Obviously, this would be very nice to have from a CLI perspective (e.g., nested lists etc.). I didn't know this was the case until I started writing nested tests. Do you have suggestions on what the best course of action is here? Ideally, I would love for it to be handled in environment parsing. If not, from CLI perspective the next easiest path would be nested dictionaries of strings.

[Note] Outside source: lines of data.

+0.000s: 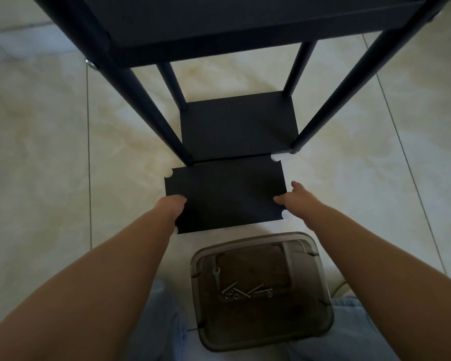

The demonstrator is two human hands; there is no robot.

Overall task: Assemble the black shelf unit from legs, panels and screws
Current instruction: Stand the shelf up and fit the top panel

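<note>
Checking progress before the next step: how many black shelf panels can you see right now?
3. One top panel fixed high on the legs, one lower panel near the floor between the legs, and one loose panel on the floor, held by the left hand and right hand. Others may be out of view.
</note>
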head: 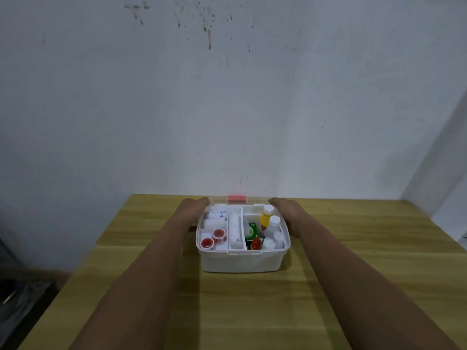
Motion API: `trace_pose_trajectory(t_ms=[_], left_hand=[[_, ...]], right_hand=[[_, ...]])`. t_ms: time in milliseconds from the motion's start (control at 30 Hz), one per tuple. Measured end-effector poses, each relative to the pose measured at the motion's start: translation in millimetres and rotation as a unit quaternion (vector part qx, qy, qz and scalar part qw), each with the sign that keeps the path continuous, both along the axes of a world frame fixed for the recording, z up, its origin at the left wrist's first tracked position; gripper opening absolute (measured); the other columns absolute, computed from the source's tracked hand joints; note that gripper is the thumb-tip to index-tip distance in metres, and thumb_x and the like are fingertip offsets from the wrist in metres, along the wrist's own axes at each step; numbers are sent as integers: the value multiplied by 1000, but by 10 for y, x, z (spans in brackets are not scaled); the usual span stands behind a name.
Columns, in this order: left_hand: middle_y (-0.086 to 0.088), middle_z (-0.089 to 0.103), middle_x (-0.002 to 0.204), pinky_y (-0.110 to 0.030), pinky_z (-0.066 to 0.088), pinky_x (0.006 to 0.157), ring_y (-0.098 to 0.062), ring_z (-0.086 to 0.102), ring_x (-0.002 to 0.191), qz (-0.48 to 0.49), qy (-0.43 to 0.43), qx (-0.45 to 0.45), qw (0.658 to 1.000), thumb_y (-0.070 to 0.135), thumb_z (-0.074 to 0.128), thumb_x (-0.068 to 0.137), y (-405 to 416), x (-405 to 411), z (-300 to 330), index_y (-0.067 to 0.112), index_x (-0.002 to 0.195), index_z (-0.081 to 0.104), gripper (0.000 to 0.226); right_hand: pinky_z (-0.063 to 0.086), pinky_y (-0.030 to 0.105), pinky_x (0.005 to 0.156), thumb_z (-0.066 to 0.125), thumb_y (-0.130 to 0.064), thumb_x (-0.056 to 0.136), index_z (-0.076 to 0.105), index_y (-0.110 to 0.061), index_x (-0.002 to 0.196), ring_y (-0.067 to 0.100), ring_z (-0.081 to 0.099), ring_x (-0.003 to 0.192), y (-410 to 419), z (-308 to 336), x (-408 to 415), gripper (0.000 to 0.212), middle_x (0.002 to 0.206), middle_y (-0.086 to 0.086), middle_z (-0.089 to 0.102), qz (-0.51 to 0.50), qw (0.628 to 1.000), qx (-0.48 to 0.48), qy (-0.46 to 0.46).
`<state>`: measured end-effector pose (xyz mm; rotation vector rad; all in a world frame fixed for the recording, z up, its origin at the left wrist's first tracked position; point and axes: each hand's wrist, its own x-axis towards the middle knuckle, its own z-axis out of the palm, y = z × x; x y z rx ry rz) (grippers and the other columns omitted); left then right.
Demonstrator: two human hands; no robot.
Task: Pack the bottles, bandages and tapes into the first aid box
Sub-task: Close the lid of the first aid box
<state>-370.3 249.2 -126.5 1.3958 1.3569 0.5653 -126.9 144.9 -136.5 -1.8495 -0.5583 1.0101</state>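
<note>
The white first aid box (242, 262) stands on the wooden table, in the middle. Its left tray holds white bandage rolls (214, 216), two red-rimmed tape rolls (218, 234) and a long white roll (235, 231). On the right side stand a yellow bottle (265, 219), white bottles (273, 223), a small red bottle (255, 244) and a green packet (252, 231). A clear lid with a red handle (236, 199) sits hinged at the far edge. My left hand (194, 207) and my right hand (286, 208) curl over the lid's far corners, one on each side.
The wooden table (353, 274) reaches back to a stained white wall. Its left edge drops to a dark floor with some dark clutter (22, 296). A white panel (449, 198) stands at the right.
</note>
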Motion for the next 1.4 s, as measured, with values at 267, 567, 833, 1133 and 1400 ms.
trace_pose_trajectory(t_ms=[267, 567, 833, 1133, 1400], left_hand=[[-7, 62, 108, -32, 45, 71, -19, 59, 87, -8, -56, 46, 997, 32, 63, 95, -101, 41, 229, 7, 107, 65, 27], [-5, 50, 153, -55, 42, 111, -30, 50, 136, -11, -88, 126, 988, 86, 51, 76, -452, -91, 571, 21, 153, 45, 101], [9, 52, 85, -36, 39, 82, -17, 50, 85, 35, -81, 156, 984, 75, 33, 96, -976, -171, 650, 28, 79, 49, 53], [-2, 60, 141, -37, 46, 97, -18, 69, 102, 1, -41, 171, 984, 58, 49, 100, -1225, -361, 46, 15, 148, 52, 65], [-6, 56, 149, -34, 45, 91, -28, 58, 129, 19, -46, 201, 978, 47, 52, 103, -1277, -337, -170, 20, 156, 41, 61]], right_hand=[[53, 45, 92, 65, -40, 92, 63, -11, 117, 29, 65, 98, -94, 343, -110, 39, 107, 8, 69, 1, 998, 58, -16], [49, 47, 92, 47, -77, 89, 61, -6, 124, 33, 63, 111, -388, 720, -346, 81, 121, 14, 66, -13, 976, 171, -134], [39, 30, 73, 39, -66, 100, 59, -21, 76, 17, 50, 83, -843, 663, -662, 54, 79, -7, 55, -48, 966, 201, -157], [38, 32, 109, 59, -45, 99, 54, -8, 145, 25, 50, 137, -1229, 168, -862, 58, 148, 8, 56, -10, 959, 178, -219], [35, 25, 103, 54, -44, 103, 47, -17, 151, 22, 47, 140, -1260, -78, -947, 56, 152, 3, 52, -21, 941, 229, -249]])
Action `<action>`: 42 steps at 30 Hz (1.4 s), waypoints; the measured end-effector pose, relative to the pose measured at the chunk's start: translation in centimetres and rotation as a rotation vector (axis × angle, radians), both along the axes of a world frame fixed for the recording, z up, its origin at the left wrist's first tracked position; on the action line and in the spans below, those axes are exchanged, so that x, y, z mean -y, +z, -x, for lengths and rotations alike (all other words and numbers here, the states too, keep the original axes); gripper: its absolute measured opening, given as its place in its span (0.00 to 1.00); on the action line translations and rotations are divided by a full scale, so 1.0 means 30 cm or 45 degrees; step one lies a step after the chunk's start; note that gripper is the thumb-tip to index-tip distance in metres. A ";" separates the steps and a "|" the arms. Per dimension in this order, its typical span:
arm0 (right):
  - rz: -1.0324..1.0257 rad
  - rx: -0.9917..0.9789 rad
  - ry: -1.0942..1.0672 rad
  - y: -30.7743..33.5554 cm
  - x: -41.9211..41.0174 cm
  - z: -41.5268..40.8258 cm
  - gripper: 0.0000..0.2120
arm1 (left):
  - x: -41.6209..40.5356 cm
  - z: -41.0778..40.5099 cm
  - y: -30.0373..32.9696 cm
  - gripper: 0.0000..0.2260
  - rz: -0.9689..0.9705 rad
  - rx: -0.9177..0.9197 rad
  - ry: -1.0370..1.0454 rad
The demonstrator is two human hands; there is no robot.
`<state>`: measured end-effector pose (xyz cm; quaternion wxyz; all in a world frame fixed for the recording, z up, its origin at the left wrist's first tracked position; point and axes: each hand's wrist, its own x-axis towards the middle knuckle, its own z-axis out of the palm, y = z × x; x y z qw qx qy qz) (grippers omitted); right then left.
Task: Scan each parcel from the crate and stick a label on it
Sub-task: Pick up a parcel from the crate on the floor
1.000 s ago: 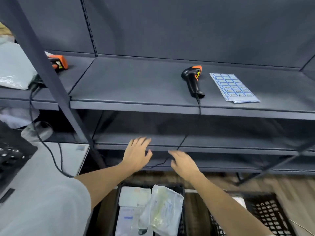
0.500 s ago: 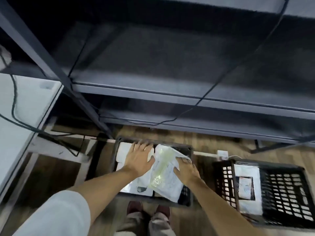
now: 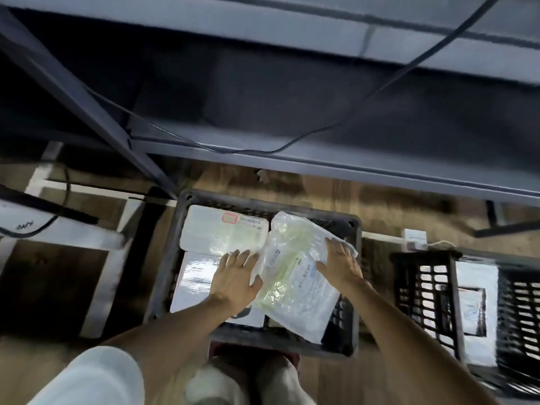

Is that something I can throw to Pydantic and have a reasonable expectation it will sort it out?

Jan 22 '24 06:01 kschwab

Codecov Report

All modified and coverable lines are covered by tests :white_check_mark:

Comparison is base (40230ab) 97.69% compared to head (cb9c1c3) 98.65%. Report is 5 commits behind head on main.

:exclamation: Current head cb9c1c3 differs from pull request most recent head a984f32. Consider uploading reports for the commit a984f32 to get more accurate results

Additional details and impacted files

@@            Coverage Diff             @@
##             main     #214      +/-   ##
==========================================
+ Coverage   97.69%   98.65%   +0.96%     
==========================================
  Files           5        5              
  Lines         347      597     +250     
  Branches       76      152      +76     
==========================================
+ Hits          339      589     +250     
  Misses          6        6              
  Partials        2        2

:umbrella: View full report in Codecov by Sentry.
:loudspeaker: Have feedback on the report? Share it here.

Jan 22 '24 06:01 codecov[bot]

Thanks @kschwab for this patch 🙏

Regarding JSON parsing issue please take the easiest path.

Also, you need to add documentation for this and show how to use this new feature. I can see you've added different configs, please add some examples for them in the doc to show what is the use case of them.

Jan 22 '24 11:01 hramezani

Sorry @hramezani, I should have been more specific with my question. I am at a fork and am looking for guidance on which direction to take.

Is there any background on why nested JSON isn't supported in EnvSettingsSource? Was there something that scared us away from adding it? Is it a massive pile of work? etc.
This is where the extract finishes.